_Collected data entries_
----------------

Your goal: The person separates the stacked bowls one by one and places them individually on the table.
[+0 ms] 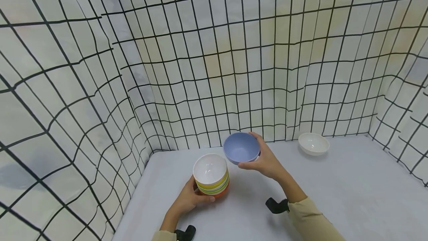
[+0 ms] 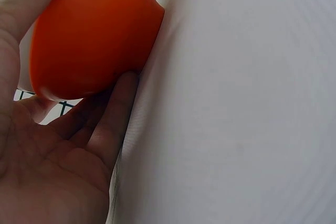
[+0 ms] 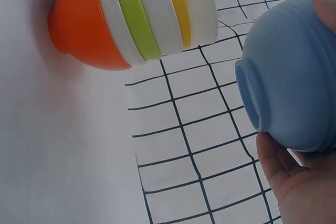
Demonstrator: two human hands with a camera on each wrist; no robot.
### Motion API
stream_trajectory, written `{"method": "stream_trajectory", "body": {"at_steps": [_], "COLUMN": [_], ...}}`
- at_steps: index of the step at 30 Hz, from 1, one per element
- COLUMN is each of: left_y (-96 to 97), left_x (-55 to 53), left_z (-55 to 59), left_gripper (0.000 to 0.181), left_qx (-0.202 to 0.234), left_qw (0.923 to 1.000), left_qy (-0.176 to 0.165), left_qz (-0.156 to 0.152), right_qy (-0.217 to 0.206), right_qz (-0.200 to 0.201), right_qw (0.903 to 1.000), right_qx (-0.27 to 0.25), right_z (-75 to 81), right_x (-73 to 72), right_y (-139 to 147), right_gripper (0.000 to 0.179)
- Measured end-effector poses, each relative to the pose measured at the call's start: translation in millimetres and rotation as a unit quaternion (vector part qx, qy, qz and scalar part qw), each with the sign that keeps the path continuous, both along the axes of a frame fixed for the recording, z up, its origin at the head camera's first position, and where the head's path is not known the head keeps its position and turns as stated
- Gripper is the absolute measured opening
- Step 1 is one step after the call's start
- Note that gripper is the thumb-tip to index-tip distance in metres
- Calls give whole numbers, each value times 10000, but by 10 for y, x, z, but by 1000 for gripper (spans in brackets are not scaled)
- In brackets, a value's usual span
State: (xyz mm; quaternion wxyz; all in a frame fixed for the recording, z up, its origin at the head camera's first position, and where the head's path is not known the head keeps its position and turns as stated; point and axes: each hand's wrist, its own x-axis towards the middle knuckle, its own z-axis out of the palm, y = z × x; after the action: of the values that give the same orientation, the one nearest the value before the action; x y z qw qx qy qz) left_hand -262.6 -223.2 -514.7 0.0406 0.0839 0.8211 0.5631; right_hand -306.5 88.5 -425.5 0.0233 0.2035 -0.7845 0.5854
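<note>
A stack of nested bowls [image 1: 210, 170] stands on the table, white on top, with yellow, white and green bands below. The lowest is an orange bowl [image 2: 97, 30], wide at the rim and narrowing to a foot. Around the stack's near left side my left hand [image 1: 190, 196] holds it low down, thumb in front and fingers behind. Up and to the right of the stack, my right hand [image 1: 265, 159] grips a blue bowl [image 1: 241, 148] by its right side. The blue bowl [image 3: 294, 77] is off the table, apart from the stack, its opening tilted toward the head camera.
A separate white bowl [image 1: 313, 144] sits at the back right of the white table [image 1: 354, 196]. White walls with a black grid [image 1: 214, 66] rise behind and at both sides. Each wrist wears a black camera mount [image 1: 277, 205].
</note>
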Motion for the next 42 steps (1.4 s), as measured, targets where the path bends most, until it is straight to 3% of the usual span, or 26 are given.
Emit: {"method": "stream_trajectory", "body": {"at_steps": [9, 24, 42], "left_y": [18, -1, -23], "left_x": [24, 37, -6], "left_z": [-59, -30, -20], "left_gripper": [109, 106, 107], "left_qx": [-60, -58, 54], "left_qw": [9999, 9999, 9999], "left_qy": [-55, -59, -105], "left_qz": [-111, -73, -74], "right_qy": [-84, -103, -517], "right_qz": [-228, -741, -1107], "right_qw": [9996, 9961, 9910], "right_qx": [158, 461, 545], "right_z": [-97, -222, -437], "right_x": [-16, -138, -381], "right_y": [133, 259, 543], "right_gripper": [115, 120, 123]}}
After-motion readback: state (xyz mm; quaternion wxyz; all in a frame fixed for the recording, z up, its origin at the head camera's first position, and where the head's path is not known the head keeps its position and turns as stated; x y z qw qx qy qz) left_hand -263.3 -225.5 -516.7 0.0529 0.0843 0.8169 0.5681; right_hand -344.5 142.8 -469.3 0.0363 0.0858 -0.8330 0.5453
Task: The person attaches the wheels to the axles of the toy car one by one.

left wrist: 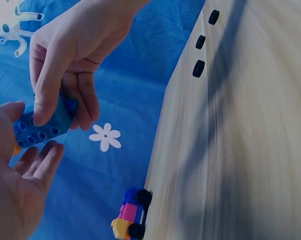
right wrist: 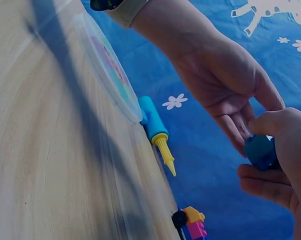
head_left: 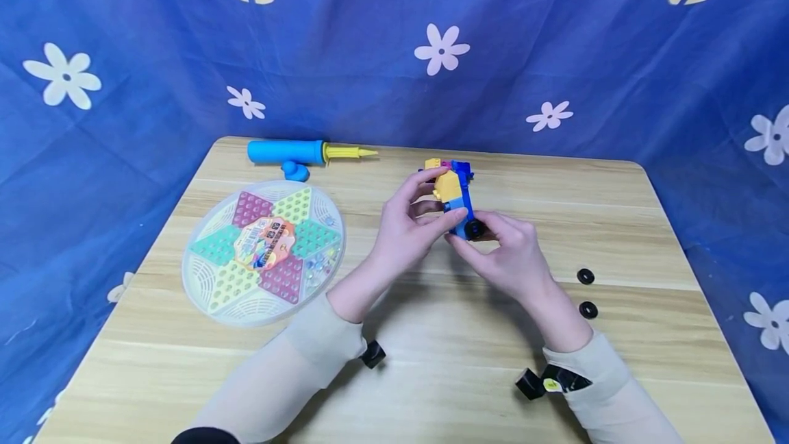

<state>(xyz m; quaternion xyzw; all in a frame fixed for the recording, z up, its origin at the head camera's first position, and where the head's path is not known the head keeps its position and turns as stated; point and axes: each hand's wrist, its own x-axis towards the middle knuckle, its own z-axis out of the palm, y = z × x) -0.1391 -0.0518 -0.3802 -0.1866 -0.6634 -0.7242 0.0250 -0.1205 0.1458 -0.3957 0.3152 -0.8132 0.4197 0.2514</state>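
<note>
Both hands hold a building-block toy car above the back half of the table. It has a yellow block, a light blue block, a dark blue base and a black wheel at its near end. My left hand grips it from the left, thumb along the light blue block. From the right, my right hand pinches the near end by the wheel. Studs of the light blue block show between the hands in the left wrist view. Fingers cover much of the car.
Behind the hands stands another block car in yellow, pink and blue. Black tyres lie to the right. On the left are a round Chinese checkers board, a blue rubber duck and a blue-and-yellow hand pump.
</note>
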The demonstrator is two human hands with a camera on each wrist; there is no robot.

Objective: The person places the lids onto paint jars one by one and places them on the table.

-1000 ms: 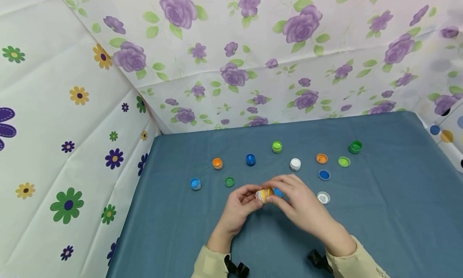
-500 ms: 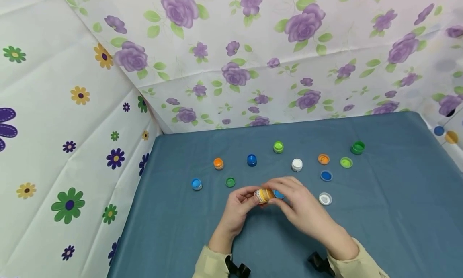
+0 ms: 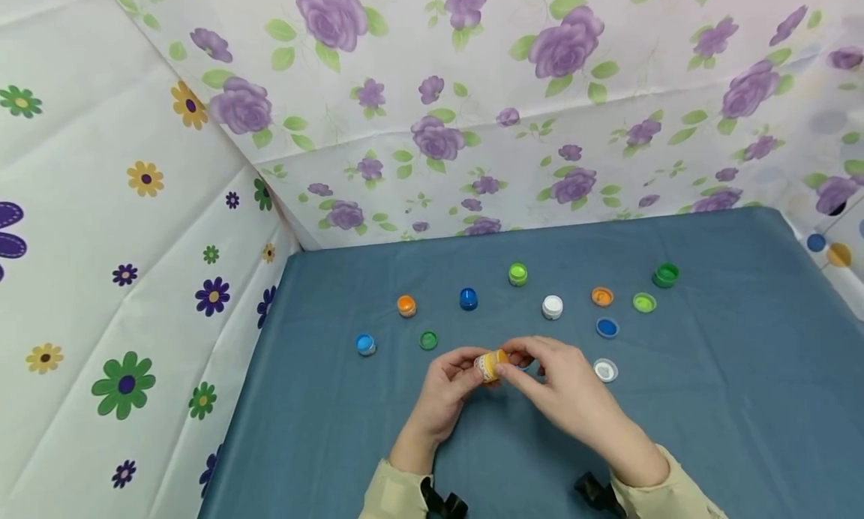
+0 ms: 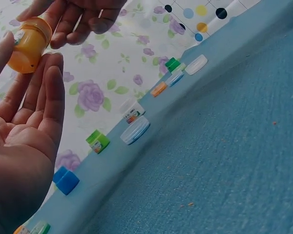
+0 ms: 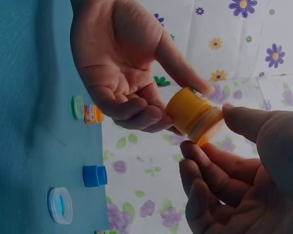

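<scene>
Fingers (image 5: 194,152) around lidded yellow jar (image 5: 187,110)

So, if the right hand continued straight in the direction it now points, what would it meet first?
The yellow paint jar, touching its fingers; beyond that, probably the left hand, though depth is unclear.

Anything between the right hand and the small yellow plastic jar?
Nothing visible: the right hand pinches the round yellow lid at one end of the small yellow plastic jar, and the left hand grips the jar's body.
</scene>
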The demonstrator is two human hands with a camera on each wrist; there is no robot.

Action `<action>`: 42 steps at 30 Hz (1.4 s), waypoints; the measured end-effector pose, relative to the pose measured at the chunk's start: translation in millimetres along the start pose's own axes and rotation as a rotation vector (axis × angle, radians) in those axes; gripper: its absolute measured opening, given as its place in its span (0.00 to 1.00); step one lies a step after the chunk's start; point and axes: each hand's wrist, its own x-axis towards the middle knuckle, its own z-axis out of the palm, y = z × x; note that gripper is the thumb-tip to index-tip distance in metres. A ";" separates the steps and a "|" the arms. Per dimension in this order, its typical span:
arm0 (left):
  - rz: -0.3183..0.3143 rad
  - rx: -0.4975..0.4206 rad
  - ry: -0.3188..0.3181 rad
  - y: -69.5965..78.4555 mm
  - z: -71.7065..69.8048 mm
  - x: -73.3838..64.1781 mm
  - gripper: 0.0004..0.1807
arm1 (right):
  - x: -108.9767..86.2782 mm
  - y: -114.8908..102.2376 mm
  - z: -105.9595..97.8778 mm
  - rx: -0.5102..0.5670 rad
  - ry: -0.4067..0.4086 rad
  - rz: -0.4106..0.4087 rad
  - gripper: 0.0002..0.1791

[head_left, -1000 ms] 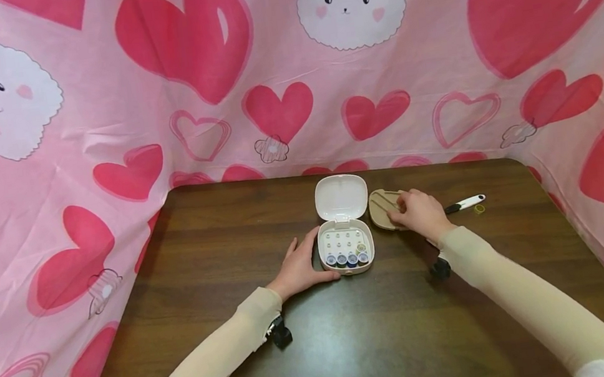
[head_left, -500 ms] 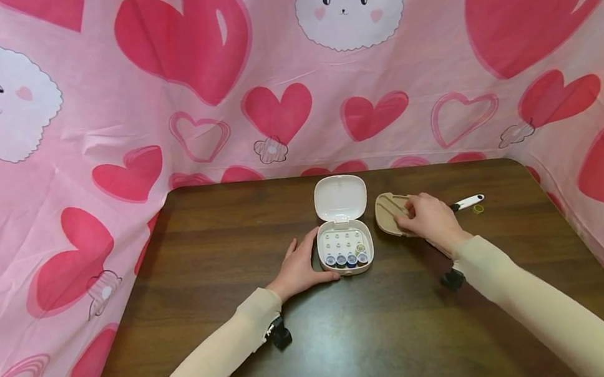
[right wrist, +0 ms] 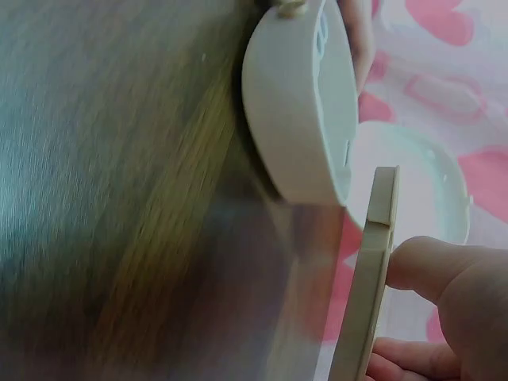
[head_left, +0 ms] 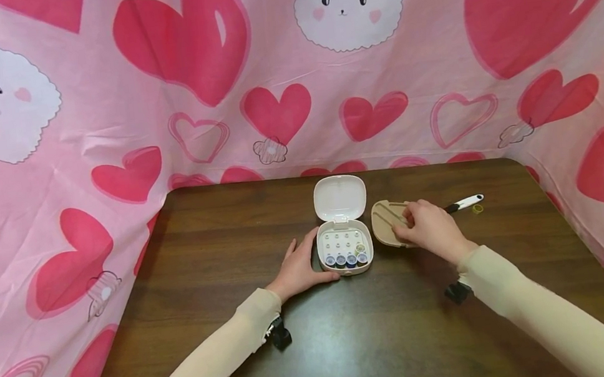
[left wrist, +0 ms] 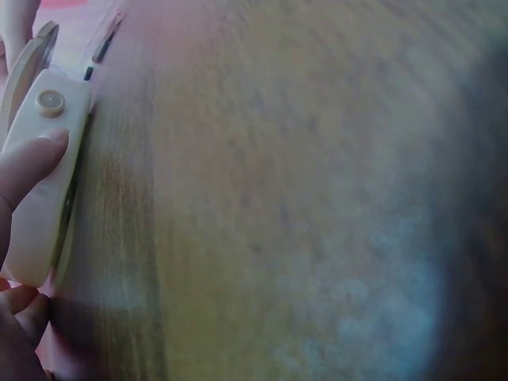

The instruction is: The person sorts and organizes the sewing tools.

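A white hinged case (head_left: 371,254) stands on the table with its lid (head_left: 339,197) raised. Inside it, a front row of several small bobbins (head_left: 352,260) sits on a pegged base, with one yellowish bobbin (head_left: 360,248) behind the row. My left hand (head_left: 296,271) holds the case from its left side; the left wrist view shows the thumb on the front wall (left wrist: 36,214) by a round button. To the case's right, my right hand (head_left: 432,228) pinches a beige grooved tray (head_left: 383,226). In the right wrist view that tray (right wrist: 363,294) stands on edge, apart from the case.
Beyond my right hand lies a tool with a white handle and black end (head_left: 469,201). A small yellow ring (head_left: 477,209) lies beside it. Pink heart-printed cloth (head_left: 281,109) hangs along the table's back and sides.
My right hand has brought the beige tray nearer to me, first swinging slightly right and then back left. My left hand and the case have stayed in place.
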 end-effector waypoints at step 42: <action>0.009 0.032 0.018 3.6 -0.4 0.0 0.64 | 11.7 -78.4 48.8 0.015 -0.039 -0.149 0.17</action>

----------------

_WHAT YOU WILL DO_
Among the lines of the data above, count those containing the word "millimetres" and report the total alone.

_FINAL ANSWER_
2